Beginning with the line that holds "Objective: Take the" and finishing with the line that holds "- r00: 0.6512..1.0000", repeat the listing exactly, leaving every picture out.

- RECORDS SHOWN:
# # # # # # #

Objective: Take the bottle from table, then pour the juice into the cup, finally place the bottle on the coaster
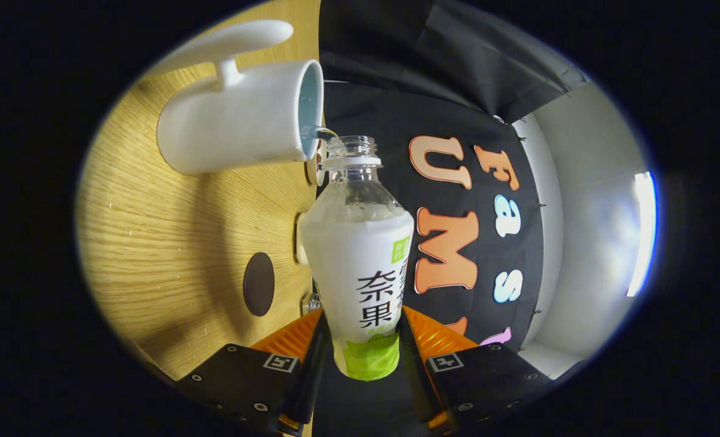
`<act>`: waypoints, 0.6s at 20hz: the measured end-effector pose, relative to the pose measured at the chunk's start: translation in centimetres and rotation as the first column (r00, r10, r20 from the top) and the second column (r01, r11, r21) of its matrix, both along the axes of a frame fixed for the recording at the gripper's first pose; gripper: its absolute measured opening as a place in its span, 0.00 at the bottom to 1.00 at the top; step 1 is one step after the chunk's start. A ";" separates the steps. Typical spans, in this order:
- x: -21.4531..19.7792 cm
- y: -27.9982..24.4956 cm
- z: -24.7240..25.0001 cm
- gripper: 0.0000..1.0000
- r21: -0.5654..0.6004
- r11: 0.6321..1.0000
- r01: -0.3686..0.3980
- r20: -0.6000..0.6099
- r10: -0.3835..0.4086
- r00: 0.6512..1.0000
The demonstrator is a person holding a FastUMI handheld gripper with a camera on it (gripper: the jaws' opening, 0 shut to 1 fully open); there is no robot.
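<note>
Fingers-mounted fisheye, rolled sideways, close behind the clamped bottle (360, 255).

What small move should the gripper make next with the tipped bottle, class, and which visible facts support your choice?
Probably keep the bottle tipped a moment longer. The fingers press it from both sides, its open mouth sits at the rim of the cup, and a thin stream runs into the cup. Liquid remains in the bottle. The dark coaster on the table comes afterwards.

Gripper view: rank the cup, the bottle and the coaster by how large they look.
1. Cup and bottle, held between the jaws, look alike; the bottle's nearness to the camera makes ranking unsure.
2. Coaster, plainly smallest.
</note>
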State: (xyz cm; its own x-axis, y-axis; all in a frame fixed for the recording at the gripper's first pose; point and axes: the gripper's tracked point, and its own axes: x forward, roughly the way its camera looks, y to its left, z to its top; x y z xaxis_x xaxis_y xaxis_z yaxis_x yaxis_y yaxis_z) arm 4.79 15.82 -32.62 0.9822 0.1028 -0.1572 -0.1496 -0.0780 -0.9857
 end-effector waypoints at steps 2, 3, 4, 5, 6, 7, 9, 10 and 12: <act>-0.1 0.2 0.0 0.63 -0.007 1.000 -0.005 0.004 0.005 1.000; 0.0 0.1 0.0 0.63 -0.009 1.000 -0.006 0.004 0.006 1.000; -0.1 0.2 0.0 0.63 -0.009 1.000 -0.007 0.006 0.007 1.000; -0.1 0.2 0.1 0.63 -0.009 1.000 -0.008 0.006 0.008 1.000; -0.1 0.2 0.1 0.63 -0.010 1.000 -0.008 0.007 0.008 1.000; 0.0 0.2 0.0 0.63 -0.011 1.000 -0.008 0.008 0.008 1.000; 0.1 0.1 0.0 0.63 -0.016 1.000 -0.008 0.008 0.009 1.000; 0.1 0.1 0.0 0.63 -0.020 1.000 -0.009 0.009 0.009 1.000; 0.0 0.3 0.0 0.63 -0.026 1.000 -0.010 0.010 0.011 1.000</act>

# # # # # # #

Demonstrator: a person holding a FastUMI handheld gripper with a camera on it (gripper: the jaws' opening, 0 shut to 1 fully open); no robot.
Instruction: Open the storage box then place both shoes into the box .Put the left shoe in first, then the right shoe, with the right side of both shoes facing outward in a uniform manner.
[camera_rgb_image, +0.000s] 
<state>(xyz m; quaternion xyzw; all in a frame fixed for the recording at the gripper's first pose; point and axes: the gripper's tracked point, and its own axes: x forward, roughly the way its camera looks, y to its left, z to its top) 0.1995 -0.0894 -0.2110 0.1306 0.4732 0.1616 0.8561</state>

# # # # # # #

- RESULT BELOW:
Objective: Take the bottle from table, then pour the juice into the cup, finally place the bottle on the coaster
`<act>`: waypoints, 0.6s at 20hz: the measured end-effector pose, relative to the pose measured at the chunk's start: translation in centimetres and rotation as the first column (r00, r10, r20 from the top) and the second column (r01, r11, r21) of its matrix, both along the axes of a frame fixed for the recording at the gripper's first pose; gripper: its absolute measured opening as a place in its span, 0.00 at the bottom to 1.00 at the top; step 1 is one step after the chunk's start. A ";" separates the steps. Typical spans, in this order:
- x: -21.4531..19.7792 cm
- y: -27.9982..24.4956 cm
- z: -24.7240..25.0001 cm
- gripper: 0.0000..1.0000
- r21: -0.5654..0.6004
- r11: 0.6321..1.0000
- r01: -0.3686..0.3980
- r20: -0.6000..0.6099
- r10: -0.3835..0.4086
- r00: 0.6512..1.0000

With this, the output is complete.